* To do *
From the records below, please repeat exactly the line that has "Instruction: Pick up", the line that has "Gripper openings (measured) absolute", and every line between them, and nothing else.

* Material for the task *
=-=-=-=-=

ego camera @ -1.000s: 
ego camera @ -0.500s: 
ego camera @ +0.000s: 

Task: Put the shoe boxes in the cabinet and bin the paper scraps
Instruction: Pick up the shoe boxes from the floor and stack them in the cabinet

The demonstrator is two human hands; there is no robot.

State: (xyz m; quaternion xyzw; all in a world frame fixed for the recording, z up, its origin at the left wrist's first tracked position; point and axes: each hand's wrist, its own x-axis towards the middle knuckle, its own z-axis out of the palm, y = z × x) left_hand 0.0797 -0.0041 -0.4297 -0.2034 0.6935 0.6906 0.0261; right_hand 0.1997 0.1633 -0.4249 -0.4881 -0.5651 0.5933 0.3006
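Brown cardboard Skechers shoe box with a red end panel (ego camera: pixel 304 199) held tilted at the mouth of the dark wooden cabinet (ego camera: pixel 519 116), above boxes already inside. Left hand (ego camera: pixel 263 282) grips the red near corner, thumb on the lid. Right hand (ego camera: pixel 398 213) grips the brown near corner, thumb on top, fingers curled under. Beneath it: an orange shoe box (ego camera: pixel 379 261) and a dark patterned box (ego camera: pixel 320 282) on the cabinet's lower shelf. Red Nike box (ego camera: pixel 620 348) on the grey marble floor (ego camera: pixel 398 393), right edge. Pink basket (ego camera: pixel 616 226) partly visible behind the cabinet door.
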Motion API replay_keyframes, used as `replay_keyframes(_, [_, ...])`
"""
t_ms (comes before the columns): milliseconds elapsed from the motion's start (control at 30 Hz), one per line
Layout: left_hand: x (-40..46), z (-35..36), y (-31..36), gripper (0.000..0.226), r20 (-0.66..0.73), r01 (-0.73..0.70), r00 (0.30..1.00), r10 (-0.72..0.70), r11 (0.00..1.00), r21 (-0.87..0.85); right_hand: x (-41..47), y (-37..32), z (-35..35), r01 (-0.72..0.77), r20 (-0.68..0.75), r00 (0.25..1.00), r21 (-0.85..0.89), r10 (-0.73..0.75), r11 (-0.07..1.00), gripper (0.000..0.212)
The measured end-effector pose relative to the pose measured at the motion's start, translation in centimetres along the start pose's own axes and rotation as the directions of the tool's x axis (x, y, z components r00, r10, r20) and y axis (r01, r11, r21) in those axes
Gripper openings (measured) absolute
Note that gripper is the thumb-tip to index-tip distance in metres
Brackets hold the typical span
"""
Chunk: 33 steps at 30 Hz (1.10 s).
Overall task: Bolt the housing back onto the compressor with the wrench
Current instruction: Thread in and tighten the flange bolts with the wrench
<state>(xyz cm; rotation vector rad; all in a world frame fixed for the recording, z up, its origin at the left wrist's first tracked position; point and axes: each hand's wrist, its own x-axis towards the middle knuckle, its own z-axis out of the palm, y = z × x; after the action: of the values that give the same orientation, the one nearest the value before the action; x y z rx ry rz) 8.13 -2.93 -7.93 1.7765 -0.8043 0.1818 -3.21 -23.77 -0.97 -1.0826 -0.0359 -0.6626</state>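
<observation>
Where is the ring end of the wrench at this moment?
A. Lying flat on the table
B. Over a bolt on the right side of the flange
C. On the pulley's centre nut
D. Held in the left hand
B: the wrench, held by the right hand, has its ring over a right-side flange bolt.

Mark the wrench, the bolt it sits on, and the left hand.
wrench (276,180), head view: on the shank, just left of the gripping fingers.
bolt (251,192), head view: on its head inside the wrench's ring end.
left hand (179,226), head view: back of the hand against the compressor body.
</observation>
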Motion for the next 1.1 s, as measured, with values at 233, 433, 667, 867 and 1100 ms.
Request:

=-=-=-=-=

* Output of the task *
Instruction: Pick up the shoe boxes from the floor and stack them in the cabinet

The demonstrator is two human hands; there is no robot.

State: (xyz m; quaternion xyzw; all in a world frame fixed for the recording, z up, its origin at the left wrist's first tracked position; point and axes: each hand's wrist, its own x-axis towards the middle knuckle, its own z-axis out of the palm, y = z × x) left_hand 0.0797 -0.0041 -0.4297 -0.2034 0.6935 0.6906 0.0261; right_hand 0.1997 0.1633 -0.4249 -0.4881 -0.5651 0.5933 0.3006
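Brown cardboard Skechers shoe box with a red end panel (ego camera: pixel 304 199) held tilted at the mouth of the dark wooden cabinet (ego camera: pixel 519 116), above boxes already inside. Left hand (ego camera: pixel 263 282) grips the red near corner, thumb on the lid. Right hand (ego camera: pixel 398 213) grips the brown near corner, thumb on top, fingers curled under. Beneath it: an orange shoe box (ego camera: pixel 379 261) and a dark patterned box (ego camera: pixel 320 282) on the cabinet's lower shelf. Red Nike box (ego camera: pixel 620 348) on the grey marble floor (ego camera: pixel 398 393), right edge. Pink basket (ego camera: pixel 616 226) partly visible behind the cabinet door.
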Motion API replay_keyframes, used as `replay_keyframes(_, [_, ...])`
"""
t_ms (comes before the columns): milliseconds elapsed from the motion's start (control at 30 Hz), one per line
Layout: left_hand: x (-40..46), z (-35..36), y (-31..36), gripper (0.000..0.226), r20 (-0.66..0.73), r01 (-0.73..0.70), r00 (0.30..1.00), r10 (-0.72..0.70), r11 (0.00..1.00), r21 (-0.87..0.85); right_hand: x (-41..47), y (-37..32), z (-35..35), r01 (-0.72..0.77), r20 (-0.68..0.75), r00 (0.25..1.00), r21 (-0.85..0.89), r10 (-0.73..0.75), r11 (-0.07..1.00), gripper (0.000..0.212)
The measured end-effector pose relative to the pose measured at the motion's start, translation in centimetres along the start pose's own axes and rotation as the directions of the tool's x axis (x, y, z components r00, r10, r20) and y axis (r01, r11, r21) in those axes
Gripper openings (measured) absolute

This output completes the exercise.